In other fun news from this part of my travels, I managed to fit in a great dinner with JoAnne and other friends Tom Rizzo and Albert de Roeck. This is the first time I’ve seen JoAnne since her treatment and I can report that she is looking good and, if the ability to drink and enjoy mojitos, wine and port is a measure of recovery, then she is well on her way!
After ICHEP I returned to Syracuse for four days and then flew to California to lecture at the Stanford Linear Accelerator Center (SLAC – it is still called that, right?) Summer Science Institute (SSI). This year’s topic is high-energy cosmic rays and, although I don’t really work on this these days, I was invited to give a review of “exotic acceleration mechanisms”, which I took as an excuse to talk about topological defects, superheavy dark matter (and its production during preheating after inflation), and Lorentz violation.
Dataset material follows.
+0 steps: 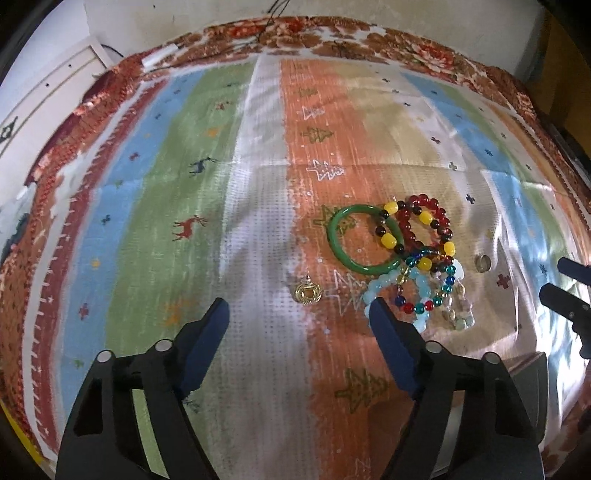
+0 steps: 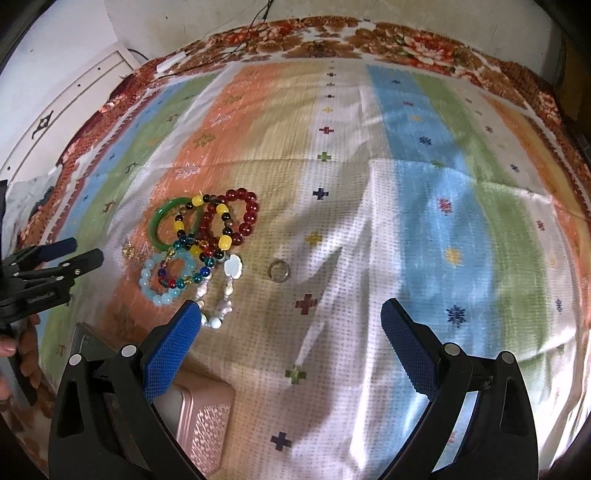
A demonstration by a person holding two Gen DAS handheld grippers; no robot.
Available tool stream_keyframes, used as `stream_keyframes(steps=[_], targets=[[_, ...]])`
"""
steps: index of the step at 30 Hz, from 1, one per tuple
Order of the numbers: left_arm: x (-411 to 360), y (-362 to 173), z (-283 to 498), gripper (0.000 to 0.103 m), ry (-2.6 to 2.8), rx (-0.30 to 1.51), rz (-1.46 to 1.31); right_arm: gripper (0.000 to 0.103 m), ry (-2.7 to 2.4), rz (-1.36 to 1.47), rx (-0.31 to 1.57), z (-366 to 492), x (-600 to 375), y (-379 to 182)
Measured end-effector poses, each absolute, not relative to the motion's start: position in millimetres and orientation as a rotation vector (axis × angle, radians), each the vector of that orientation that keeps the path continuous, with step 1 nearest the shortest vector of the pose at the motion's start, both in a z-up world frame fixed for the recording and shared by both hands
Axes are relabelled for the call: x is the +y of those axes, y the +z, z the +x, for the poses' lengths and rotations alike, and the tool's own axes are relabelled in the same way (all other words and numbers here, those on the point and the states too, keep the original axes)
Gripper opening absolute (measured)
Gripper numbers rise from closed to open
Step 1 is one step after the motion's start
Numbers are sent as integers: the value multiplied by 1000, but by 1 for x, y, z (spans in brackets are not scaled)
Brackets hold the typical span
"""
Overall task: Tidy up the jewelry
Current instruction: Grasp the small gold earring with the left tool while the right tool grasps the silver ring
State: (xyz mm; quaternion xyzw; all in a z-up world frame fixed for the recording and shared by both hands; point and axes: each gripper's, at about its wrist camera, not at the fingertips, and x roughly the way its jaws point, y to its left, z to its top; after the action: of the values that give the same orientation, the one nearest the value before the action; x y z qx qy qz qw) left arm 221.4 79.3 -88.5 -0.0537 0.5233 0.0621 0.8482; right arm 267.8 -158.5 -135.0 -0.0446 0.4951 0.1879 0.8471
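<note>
A pile of jewelry lies on the striped cloth: a green bangle (image 1: pixel 345 240) (image 2: pixel 162 218), a red bead bracelet (image 1: pixel 432 210) (image 2: pixel 247 214), a yellow-and-dark bead bracelet (image 1: pixel 391 236) (image 2: pixel 221 236), a pale blue bead bracelet (image 1: pixel 373 291) (image 2: pixel 162 295) and a multicoloured one (image 1: pixel 421 306) (image 2: pixel 177 282). A gold pendant (image 1: pixel 307 292) (image 2: pixel 128 251) lies left of the pile, a silver ring (image 1: pixel 482 263) (image 2: pixel 279 271) right of it. My left gripper (image 1: pixel 299 306) (image 2: pixel 79 251) is open and empty just before the pendant. My right gripper (image 2: pixel 290 310) (image 1: pixel 557 277) is open and empty, near the ring.
A pink patterned box (image 2: pixel 203 421) sits at the near edge under my right gripper's left finger. The striped cloth (image 1: pixel 258 184) lies over a floral blanket (image 1: pixel 332 33). A white cabinet (image 1: pixel 44 96) and cables stand at the far left.
</note>
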Motion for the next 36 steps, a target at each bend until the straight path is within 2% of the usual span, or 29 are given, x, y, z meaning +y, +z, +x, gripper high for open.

I’m a big fan of the SLAC SSI. I lectured there for the first time a few years ago and find the students to be smart, motivated, and full of questions, and the schedule to allow a lot of informal interactions. Plus, I get to see more friends when I go there, including an enjoyable dinner with Michael Peskin the evening that I arrived, and some nice wine with JoAnne and Tom again!
I spent three days at SLAC and then flew to Philadelphia to spend two days taking part in a Department of Energy (DOE) review at my new institution. These things are exhausting, but it was a nice opportunity for me to get a complete overview of the high-energy research going on in the department.
I left two days later and finally got home on the Friday night. I’ve spent the last week recovering from all the driving and flying and talking, and catching up with research and students. Today I’m off to spend my first day of leave at the Astronomy department at Cornell!